#### Task:
The data needs to be returned in full, exactly as it reads.

(Data records)

* * *

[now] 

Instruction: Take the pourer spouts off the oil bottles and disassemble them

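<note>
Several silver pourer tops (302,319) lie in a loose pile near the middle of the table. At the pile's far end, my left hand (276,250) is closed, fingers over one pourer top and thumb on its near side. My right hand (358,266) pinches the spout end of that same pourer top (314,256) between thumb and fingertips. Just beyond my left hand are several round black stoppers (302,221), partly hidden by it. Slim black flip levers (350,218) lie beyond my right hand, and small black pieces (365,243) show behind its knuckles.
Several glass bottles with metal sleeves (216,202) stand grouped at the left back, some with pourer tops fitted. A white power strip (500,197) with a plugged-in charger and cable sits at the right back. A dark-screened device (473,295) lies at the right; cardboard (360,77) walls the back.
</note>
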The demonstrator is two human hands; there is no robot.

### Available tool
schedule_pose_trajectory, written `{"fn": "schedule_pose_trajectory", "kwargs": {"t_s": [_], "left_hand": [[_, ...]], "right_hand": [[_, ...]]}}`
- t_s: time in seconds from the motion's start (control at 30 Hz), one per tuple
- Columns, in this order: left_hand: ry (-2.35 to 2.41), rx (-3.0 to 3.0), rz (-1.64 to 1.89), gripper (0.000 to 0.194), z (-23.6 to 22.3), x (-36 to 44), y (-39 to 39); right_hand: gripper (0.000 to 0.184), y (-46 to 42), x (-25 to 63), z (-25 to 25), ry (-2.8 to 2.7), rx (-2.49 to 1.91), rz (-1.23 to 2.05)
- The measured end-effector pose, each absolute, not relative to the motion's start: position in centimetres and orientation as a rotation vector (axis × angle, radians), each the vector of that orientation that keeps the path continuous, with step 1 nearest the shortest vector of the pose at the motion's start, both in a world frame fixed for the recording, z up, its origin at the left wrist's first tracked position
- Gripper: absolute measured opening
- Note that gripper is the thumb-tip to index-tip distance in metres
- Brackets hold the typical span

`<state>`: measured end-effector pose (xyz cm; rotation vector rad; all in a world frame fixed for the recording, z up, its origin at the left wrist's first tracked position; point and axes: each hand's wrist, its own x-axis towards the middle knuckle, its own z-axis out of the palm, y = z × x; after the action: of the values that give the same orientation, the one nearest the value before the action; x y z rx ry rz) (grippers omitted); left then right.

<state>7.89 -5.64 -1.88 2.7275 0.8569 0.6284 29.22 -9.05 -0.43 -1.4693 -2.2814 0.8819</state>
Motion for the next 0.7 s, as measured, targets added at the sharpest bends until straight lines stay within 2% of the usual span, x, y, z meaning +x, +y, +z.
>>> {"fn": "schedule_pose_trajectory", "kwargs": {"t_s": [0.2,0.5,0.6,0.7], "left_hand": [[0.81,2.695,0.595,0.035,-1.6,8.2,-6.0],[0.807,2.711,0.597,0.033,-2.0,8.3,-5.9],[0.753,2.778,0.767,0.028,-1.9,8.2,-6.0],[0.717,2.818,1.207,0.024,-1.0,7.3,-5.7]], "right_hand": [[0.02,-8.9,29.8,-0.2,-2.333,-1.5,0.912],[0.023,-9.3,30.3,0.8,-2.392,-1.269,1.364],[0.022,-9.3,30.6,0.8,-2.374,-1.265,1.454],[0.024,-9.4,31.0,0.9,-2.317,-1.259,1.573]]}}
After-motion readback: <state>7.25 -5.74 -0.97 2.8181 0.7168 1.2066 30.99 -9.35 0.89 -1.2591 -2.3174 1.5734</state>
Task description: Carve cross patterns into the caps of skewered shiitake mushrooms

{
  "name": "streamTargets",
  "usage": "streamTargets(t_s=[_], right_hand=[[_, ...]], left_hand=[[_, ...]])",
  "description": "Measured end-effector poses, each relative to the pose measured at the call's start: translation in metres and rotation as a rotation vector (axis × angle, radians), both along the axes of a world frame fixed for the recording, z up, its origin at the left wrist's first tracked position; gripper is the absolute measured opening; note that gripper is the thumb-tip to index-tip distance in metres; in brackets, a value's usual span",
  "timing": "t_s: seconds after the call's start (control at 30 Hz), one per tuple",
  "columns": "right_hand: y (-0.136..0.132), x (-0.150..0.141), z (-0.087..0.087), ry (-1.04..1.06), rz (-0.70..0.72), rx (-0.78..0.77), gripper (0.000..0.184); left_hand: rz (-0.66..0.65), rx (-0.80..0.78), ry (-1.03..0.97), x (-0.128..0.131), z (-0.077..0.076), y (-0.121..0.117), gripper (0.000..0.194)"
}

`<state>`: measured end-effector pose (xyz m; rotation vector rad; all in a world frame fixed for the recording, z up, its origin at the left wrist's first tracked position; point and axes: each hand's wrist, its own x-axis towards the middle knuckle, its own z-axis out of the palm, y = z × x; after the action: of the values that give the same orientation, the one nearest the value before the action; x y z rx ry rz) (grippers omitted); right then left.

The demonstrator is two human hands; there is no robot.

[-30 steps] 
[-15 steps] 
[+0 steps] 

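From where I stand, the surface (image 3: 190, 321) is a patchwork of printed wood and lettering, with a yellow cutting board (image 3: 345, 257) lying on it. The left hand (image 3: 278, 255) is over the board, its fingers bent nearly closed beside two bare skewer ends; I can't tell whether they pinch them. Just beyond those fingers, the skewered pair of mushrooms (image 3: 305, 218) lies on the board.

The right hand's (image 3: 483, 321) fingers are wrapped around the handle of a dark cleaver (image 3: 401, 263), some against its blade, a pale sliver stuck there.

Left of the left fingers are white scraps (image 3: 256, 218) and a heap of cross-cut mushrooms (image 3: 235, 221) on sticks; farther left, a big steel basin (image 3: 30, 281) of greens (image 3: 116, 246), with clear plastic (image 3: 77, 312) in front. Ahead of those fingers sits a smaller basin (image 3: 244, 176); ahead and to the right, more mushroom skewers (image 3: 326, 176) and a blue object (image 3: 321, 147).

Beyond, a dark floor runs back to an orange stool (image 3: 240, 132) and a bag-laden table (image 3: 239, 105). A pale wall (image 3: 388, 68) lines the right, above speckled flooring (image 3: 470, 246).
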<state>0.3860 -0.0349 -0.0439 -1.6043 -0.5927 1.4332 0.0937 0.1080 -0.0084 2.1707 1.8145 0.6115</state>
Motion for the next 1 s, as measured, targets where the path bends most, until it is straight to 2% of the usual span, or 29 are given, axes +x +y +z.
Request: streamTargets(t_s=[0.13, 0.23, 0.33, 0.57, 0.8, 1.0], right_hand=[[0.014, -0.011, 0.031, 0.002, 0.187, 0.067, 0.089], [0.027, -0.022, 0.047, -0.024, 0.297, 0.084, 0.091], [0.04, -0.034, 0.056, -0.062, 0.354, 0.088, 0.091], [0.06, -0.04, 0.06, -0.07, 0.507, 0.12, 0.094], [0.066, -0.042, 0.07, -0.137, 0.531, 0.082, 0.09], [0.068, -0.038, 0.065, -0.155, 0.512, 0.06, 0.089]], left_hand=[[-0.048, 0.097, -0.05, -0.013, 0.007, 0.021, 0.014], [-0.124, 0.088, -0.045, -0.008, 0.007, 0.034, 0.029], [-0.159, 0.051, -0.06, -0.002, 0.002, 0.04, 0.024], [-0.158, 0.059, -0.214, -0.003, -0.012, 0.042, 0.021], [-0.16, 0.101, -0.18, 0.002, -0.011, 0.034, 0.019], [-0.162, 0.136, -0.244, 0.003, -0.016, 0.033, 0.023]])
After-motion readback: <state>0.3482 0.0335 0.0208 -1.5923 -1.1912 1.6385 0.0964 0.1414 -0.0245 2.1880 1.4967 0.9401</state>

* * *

#### Response area:
[now] 

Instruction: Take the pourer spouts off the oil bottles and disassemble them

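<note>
Several silver pourer tops (302,319) lie in a loose pile near the middle of the table. At the pile's far end, my left hand (276,250) is closed, fingers over one pourer top and thumb on its near side. My right hand (358,266) pinches the spout end of that same pourer top (314,256) between thumb and fingertips. Just beyond my left hand are several round black stoppers (302,221), partly hidden by it. Slim black flip levers (350,218) lie beyond my right hand, and small black pieces (365,243) show behind its knuckles.
Several glass bottles with metal sleeves (216,202) stand grouped at the left back, some with pourer tops fitted. A white power strip (500,197) with a plugged-in charger and cable sits at the right back. A dark-screened device (473,295) lies at the right; cardboard (360,77) walls the back.
</note>
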The demonstrator is two human hands; there is no robot.

### Available tool
schedule_pose_trajectory, written `{"fn": "schedule_pose_trajectory", "kwargs": {"t_s": [_], "left_hand": [[_, ...]], "right_hand": [[_, ...]]}}`
- t_s: time in seconds from the motion's start (control at 30 Hz), one per tuple
- Columns, in this order: left_hand: ry (-2.35 to 2.41), rx (-3.0 to 3.0), rz (-1.64 to 1.89), gripper (0.000 to 0.194), z (-23.6 to 22.3), x (-36 to 44), y (-39 to 39); right_hand: gripper (0.000 to 0.184), y (-46 to 42), x (-25 to 63), z (-25 to 25), ry (-2.8 to 2.7), rx (-2.49 to 1.91), rz (-1.23 to 2.05)
- The measured end-effector pose, each absolute, not relative to the motion's start: position in centimetres and orientation as a rotation vector (axis × angle, radians), each the vector of that orientation that keeps the path continuous, with step 1 nearest the shortest vector of the pose at the motion's start, both in a world frame fixed for the recording, z up, its origin at the left wrist's first tracked position
- Gripper: absolute measured opening
- Note that gripper is the thumb-tip to index-tip distance in metres
- Brackets hold the typical span

`<state>`: measured end-effector pose (xyz cm; rotation vector rad; all in a world frame fixed for the recording, z up, its origin at the left wrist's first tracked position; point and axes: each hand's wrist, its own x-axis towards the middle knuckle, its own z-axis out of the palm, y = z × x; after the action: of the values that give the same orientation, the one nearest the value before the action; x y z rx ry rz) (grippers omitted); left then right.

<state>7.89 -5.64 -1.88 2.7275 0.8569 0.6284 29.22 -9.05 -0.43 -1.4693 -2.2814 0.8819</state>
Motion for the next 0.7 s, as measured, targets added at the sharpest bends until straight lines stay within 2% of the usual span, x, y, z meaning +x, +y, +z.
>>> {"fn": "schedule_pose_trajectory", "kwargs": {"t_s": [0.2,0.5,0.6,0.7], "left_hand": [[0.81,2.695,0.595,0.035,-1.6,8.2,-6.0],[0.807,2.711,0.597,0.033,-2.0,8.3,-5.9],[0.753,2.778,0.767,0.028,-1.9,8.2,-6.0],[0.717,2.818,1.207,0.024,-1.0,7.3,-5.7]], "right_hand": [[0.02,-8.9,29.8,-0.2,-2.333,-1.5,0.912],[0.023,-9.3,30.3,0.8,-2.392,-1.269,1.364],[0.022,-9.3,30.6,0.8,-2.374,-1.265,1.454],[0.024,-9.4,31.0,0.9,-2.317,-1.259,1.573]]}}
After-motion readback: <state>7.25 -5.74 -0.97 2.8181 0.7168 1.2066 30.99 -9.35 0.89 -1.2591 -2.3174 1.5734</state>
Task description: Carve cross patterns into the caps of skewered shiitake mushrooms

{
  "name": "streamTargets",
  "usage": "streamTargets(t_s=[_], right_hand=[[_, ...]], left_hand=[[_, ...]])",
  "description": "Measured end-effector poses, each relative to the pose measured at the call's start: translation in metres and rotation as a rotation vector (axis × angle, radians), both along the axes of a world frame fixed for the recording, z up, its origin at the left wrist's first tracked position; gripper is the absolute measured opening; note that gripper is the thumb-tip to index-tip distance in metres; in brackets, a value's usual span",
  "timing": "t_s: seconds after the call's start (control at 30 Hz), one per tuple",
  "columns": "right_hand: y (-0.136..0.132), x (-0.150..0.141), z (-0.087..0.087), ry (-1.04..1.06), rz (-0.70..0.72), rx (-0.78..0.77), gripper (0.000..0.184); left_hand: rz (-0.66..0.65), rx (-0.80..0.78), ry (-1.03..0.97), x (-0.128..0.131), z (-0.077..0.076), y (-0.121..0.117), gripper (0.000..0.194)"
}

`<state>`: measured end-effector pose (xyz m; rotation vector rad; all in a world frame fixed for the recording, z up, its origin at the left wrist's first tracked position; point and axes: each hand's wrist, its own x-axis towards the middle knuckle, its own z-axis out of the palm, y = z × x; after the action: of the values that give the same orientation, the one nearest the value before the action; x y z rx ry rz) (grippers omitted); right then left.

The demonstrator is two human hands; there is no robot.

[-30 steps] 
[-15 steps] 
[+0 steps] 

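From where I stand, the surface (image 3: 190, 321) is a patchwork of printed wood and lettering, with a yellow cutting board (image 3: 345, 257) lying on it. The left hand (image 3: 278, 255) is over the board, its fingers bent nearly closed beside two bare skewer ends; I can't tell whether they pinch them. Just beyond those fingers, the skewered pair of mushrooms (image 3: 305, 218) lies on the board.

The right hand's (image 3: 483, 321) fingers are wrapped around the handle of a dark cleaver (image 3: 401, 263), some against its blade, a pale sliver stuck there.

Left of the left fingers are white scraps (image 3: 256, 218) and a heap of cross-cut mushrooms (image 3: 235, 221) on sticks; farther left, a big steel basin (image 3: 30, 281) of greens (image 3: 116, 246), with clear plastic (image 3: 77, 312) in front. Ahead of those fingers sits a smaller basin (image 3: 244, 176); ahead and to the right, more mushroom skewers (image 3: 326, 176) and a blue object (image 3: 321, 147).

Beyond, a dark floor runs back to an orange stool (image 3: 240, 132) and a bag-laden table (image 3: 239, 105). A pale wall (image 3: 388, 68) lines the right, above speckled flooring (image 3: 470, 246).
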<state>0.3860 -0.0349 -0.0439 -1.6043 -0.5927 1.4332 0.0937 0.1080 -0.0084 2.1707 1.8145 0.6115</state>
Motion for the next 1 s, as measured, targets where the path bends most, until it is straight to 2% of the usual span, or 29 are given, axes +x +y +z.
Request: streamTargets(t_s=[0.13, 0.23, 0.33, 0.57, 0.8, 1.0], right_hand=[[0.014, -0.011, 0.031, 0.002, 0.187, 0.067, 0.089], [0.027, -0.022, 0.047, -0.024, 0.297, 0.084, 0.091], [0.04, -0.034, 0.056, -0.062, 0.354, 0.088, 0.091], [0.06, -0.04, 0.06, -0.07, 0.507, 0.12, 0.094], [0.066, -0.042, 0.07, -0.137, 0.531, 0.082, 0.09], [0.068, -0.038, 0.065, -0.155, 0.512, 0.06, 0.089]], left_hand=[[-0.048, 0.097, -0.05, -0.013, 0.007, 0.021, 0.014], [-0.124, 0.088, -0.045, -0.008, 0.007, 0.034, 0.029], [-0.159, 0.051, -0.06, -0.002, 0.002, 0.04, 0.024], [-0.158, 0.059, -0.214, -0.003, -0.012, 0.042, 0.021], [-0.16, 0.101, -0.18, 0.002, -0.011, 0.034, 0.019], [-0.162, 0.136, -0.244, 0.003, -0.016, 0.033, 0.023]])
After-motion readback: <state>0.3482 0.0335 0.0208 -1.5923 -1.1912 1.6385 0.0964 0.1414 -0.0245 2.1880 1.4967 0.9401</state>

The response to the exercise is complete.